■ **EXERCISE GOAL**
Search the records for the word "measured". Copy every line where it appears.

■ **ENTRIES SHOWN**
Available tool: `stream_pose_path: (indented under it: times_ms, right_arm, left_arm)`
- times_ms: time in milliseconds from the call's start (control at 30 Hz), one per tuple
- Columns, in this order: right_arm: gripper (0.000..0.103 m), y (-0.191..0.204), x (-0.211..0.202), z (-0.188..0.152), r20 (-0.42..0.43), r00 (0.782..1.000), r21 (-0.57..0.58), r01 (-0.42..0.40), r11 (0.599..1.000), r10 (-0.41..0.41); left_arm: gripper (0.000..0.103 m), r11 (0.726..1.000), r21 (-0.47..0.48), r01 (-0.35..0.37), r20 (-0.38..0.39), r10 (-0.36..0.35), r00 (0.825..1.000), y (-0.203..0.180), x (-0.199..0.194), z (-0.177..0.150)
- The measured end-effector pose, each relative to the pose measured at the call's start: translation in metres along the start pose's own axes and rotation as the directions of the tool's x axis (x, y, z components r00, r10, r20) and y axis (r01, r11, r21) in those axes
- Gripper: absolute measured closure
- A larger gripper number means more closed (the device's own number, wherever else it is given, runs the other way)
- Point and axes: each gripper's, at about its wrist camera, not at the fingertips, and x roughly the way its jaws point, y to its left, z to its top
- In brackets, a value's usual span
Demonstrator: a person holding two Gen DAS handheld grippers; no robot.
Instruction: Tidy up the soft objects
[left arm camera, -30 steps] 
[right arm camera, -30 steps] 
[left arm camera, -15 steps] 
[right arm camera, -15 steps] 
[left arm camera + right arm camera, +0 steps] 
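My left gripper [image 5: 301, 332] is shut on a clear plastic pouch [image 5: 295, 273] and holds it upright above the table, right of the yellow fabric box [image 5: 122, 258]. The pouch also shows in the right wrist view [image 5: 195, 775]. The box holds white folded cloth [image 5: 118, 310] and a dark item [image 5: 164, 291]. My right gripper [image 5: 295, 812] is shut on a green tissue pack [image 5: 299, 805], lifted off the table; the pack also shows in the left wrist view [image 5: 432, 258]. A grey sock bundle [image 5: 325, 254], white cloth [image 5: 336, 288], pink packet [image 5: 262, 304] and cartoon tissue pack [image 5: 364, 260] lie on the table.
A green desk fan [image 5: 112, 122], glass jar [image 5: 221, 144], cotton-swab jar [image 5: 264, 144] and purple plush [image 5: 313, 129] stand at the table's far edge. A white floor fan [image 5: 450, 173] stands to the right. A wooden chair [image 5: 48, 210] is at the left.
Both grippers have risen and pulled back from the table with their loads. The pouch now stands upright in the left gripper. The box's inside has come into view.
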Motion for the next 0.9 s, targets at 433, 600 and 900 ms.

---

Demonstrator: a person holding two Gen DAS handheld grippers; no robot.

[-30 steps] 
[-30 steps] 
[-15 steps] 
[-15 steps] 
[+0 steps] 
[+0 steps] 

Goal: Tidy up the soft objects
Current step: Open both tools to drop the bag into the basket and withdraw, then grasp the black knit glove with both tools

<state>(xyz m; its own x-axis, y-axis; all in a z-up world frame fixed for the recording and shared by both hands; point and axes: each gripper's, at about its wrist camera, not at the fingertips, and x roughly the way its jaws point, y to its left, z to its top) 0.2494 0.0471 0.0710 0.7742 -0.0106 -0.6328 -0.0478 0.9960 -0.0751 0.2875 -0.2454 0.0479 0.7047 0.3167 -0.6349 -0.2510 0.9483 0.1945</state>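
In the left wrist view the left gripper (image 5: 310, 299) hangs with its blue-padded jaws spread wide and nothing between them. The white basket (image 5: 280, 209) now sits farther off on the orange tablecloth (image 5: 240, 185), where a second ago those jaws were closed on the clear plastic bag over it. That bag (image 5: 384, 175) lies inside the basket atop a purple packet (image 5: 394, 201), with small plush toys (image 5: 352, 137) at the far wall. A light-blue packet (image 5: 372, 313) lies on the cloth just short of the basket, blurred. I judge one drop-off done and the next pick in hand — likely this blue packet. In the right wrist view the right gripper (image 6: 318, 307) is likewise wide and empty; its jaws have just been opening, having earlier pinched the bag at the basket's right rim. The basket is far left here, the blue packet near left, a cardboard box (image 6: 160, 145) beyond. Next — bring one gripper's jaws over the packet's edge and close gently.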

■ **RESPONSE TO THIS EXERCISE**
- The measured end-effector pose, each relative to the pose measured at the call's start: translation in metres along the start pose's own axes and rotation as the directions of the tool's x axis (x, y, z components r00, r10, r20) and y axis (r01, r11, r21) in those axes
- Gripper: absolute measured closure

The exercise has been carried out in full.